The tech-sensitive Nikkei is now less than a third of its value at the peak of the asset-inflated bubble in late 1989.
Mizuho Holdings Inc (TOKYO:8305), the world's largest bank by assets, plunged 7.27 percent to 421,000 yen, with traders expressing disappointment at Japanese Prime Minister Junichiro Koizumi's failure to present concrete steps to clean up the banking sector's bad loans at a weekend summit of the Group of Eight (G8) nations.
Dragged down by several large-cap banking and telecoms stocks, the broader TOPIX index <.TOPX> shed 2.63 percent or 31.49 yen to 1,163.76, a hair's breadth above a year-to-date closing low of 1,161.97 marked on March 14.
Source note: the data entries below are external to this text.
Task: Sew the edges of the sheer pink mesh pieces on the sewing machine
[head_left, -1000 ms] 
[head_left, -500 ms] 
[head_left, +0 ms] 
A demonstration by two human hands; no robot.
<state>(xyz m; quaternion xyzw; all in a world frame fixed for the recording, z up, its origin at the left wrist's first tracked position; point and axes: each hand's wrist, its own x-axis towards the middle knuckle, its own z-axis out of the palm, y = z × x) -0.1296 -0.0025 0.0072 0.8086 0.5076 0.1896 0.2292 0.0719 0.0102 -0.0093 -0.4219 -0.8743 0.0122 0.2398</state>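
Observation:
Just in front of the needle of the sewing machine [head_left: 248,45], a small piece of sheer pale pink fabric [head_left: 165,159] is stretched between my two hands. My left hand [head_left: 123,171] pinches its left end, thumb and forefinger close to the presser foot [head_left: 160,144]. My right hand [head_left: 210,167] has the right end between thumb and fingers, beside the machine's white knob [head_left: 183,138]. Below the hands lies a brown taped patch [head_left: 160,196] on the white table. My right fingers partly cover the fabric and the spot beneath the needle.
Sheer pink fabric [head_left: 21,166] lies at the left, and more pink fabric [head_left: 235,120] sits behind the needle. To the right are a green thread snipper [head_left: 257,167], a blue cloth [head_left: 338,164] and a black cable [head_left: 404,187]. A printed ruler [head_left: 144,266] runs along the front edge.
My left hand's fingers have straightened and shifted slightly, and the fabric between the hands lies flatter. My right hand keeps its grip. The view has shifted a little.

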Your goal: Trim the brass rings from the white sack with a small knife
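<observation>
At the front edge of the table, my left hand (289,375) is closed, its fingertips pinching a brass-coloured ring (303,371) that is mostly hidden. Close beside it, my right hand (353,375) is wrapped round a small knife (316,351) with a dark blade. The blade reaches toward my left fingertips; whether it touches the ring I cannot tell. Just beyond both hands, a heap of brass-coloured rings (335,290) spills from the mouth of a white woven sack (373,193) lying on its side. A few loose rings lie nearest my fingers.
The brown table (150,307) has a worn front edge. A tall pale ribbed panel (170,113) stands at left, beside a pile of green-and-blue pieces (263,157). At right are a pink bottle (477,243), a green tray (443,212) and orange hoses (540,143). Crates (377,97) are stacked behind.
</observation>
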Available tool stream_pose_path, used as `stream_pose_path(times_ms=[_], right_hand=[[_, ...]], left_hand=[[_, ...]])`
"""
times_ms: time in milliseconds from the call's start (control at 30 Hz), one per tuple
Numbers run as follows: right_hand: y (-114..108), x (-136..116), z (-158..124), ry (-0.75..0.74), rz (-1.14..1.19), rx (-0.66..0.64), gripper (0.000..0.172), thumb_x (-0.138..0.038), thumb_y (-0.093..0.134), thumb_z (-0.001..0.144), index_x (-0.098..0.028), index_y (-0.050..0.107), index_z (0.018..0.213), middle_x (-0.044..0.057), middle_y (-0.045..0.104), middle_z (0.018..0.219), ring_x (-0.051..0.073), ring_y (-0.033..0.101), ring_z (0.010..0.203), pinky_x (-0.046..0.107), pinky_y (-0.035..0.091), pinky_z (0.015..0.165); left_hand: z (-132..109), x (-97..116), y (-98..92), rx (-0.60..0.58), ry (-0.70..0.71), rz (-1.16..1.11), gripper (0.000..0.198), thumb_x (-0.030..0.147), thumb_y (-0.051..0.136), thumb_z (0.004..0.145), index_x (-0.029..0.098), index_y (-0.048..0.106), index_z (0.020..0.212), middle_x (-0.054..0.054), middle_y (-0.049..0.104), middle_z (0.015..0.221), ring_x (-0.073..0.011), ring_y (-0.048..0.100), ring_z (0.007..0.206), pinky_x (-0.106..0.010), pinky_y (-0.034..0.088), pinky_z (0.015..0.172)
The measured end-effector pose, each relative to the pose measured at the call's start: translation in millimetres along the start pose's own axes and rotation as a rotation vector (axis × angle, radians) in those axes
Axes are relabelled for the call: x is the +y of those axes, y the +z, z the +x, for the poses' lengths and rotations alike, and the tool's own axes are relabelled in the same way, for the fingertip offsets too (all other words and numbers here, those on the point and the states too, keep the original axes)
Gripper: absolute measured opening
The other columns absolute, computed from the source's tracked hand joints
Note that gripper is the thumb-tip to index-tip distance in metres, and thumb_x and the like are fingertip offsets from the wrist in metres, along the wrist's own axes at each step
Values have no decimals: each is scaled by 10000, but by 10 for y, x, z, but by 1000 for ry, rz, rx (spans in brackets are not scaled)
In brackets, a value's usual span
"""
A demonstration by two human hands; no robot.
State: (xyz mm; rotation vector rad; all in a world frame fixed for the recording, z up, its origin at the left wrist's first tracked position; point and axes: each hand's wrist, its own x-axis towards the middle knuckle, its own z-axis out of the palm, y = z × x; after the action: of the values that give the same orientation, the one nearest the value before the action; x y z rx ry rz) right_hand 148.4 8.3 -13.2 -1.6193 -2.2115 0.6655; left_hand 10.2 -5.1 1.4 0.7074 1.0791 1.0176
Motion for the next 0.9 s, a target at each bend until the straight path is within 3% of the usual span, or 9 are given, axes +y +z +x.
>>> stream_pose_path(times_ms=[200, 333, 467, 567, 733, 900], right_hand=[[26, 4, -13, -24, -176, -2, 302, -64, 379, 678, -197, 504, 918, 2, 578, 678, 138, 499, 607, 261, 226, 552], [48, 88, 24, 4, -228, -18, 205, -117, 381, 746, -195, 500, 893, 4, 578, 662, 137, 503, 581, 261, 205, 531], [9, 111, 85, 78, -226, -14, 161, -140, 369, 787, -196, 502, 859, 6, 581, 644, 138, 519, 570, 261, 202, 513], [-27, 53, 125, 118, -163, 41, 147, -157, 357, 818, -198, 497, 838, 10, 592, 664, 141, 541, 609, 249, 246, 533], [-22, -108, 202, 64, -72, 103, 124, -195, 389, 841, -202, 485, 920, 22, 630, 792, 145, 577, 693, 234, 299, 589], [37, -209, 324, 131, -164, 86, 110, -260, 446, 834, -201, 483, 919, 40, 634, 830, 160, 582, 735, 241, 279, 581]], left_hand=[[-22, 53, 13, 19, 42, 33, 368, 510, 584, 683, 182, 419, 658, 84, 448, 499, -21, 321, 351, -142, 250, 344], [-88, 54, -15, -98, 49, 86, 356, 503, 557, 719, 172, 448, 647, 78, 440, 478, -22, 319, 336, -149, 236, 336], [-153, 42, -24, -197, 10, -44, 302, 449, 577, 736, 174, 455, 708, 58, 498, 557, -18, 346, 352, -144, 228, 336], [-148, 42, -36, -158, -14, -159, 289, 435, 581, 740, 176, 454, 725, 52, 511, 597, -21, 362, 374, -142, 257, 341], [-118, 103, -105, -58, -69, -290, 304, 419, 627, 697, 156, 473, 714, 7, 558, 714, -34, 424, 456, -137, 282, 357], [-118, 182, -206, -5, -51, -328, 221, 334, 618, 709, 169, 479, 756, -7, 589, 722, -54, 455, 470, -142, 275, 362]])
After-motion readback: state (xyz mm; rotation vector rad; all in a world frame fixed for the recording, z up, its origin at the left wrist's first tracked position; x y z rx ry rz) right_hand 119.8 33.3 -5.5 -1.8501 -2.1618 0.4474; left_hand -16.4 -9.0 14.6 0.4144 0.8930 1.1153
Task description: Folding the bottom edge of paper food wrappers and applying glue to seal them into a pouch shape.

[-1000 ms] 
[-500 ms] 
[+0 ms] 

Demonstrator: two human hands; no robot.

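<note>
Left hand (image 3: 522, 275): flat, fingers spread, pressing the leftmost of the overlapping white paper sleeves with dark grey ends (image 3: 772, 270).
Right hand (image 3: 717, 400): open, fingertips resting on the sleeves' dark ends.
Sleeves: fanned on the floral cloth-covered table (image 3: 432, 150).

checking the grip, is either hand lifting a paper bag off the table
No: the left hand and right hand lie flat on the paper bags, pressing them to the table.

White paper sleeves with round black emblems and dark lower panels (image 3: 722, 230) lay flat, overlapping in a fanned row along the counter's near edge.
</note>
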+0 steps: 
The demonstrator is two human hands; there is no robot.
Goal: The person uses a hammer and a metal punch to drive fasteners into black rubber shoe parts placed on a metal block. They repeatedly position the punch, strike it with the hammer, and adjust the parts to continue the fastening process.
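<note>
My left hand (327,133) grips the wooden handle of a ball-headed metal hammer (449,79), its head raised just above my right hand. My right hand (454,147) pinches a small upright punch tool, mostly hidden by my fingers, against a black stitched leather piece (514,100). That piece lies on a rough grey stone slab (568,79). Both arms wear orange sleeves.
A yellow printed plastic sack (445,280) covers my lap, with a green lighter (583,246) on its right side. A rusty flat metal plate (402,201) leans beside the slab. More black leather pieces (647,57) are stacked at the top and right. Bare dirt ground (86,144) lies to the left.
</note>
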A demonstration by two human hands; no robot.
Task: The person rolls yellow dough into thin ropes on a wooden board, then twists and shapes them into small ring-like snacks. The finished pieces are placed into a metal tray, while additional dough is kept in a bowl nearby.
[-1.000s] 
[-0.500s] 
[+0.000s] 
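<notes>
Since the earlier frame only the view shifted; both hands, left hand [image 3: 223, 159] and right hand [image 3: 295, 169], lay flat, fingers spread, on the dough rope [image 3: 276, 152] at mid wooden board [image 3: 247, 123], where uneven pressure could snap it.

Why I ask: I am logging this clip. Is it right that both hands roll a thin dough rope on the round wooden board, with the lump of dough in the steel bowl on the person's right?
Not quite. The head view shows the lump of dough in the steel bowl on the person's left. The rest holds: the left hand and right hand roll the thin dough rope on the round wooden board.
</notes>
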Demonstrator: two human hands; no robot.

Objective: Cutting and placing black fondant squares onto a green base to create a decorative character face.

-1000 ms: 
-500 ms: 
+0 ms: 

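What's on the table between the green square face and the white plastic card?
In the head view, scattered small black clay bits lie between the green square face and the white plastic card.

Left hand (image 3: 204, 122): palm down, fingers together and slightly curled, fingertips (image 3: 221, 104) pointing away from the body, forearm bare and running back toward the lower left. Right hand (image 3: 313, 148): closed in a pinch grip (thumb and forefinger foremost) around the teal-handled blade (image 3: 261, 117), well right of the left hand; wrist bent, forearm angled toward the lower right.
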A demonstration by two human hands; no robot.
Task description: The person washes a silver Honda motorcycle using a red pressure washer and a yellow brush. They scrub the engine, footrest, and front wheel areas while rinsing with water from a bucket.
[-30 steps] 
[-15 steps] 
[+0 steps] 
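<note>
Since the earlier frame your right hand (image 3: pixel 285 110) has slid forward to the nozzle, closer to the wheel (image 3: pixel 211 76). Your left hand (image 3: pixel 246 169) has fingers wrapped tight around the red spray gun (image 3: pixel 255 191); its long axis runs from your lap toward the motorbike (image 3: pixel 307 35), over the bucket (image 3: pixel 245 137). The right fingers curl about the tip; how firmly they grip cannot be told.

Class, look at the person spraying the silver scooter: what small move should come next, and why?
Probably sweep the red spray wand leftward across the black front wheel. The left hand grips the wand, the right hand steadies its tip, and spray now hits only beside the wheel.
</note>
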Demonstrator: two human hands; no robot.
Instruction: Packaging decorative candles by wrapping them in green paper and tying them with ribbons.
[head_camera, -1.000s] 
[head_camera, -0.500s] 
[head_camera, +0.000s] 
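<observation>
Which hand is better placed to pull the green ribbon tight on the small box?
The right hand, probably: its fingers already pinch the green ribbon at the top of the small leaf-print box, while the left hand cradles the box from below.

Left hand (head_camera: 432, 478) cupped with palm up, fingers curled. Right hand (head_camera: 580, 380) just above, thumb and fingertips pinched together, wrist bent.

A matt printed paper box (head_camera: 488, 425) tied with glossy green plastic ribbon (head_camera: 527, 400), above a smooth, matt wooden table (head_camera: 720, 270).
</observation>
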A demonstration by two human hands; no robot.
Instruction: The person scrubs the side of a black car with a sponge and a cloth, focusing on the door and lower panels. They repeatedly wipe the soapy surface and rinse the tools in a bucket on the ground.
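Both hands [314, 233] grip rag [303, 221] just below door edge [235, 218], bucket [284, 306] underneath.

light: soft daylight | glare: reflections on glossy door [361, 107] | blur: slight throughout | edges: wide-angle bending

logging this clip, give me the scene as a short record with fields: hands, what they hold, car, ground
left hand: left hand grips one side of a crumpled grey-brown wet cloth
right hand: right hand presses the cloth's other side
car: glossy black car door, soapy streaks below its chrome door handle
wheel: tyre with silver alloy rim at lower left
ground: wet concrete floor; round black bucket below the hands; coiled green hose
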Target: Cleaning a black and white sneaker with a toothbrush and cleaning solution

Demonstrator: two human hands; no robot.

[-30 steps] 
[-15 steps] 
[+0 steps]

UFJ Holdings (TOKYO:8307) dropped 7.85 percent to 528,000 yen, while fellow mega-bank Mitsubishi Financial Group (TOKYO:8306) plunged 8.07 percent to 889,000.
As part of Koizumi's reform plans, banks are set to scrub bad loans off their balance sheets in two to three years. Market participants want more details about how this will be achieved and are concerned that increased write-offs will spark a rash of bankruptcies, dent an economy already flirting with a recession, and hurt banks' lending business.
In the communications sector, Japan Telecom Co Ltd (TOKYO:9434) dived 9.54 percent to 512,000 yen after Nikko Salomon Smith Barney downgraded its investment rating on the nation's third-largest carrier.
Bridgestone Corp (TOKYO:5108) was hammered, losing 15.7 percent to 1,073, hit by news U.S. officials have moved toward forcing another recall of its U.S. unit's tyres.
Mirroring falls in major U.S. tech stocks after a slew of dismal corporate results and a bleak forecast from software giant Microsoft Corp (NASDAQ:MSFT), high-tech bellwether Sony Corp (TOKYO:6758) lost 1.96 percent to 7,020 yen, paring Friday's 2.29 percent rebound.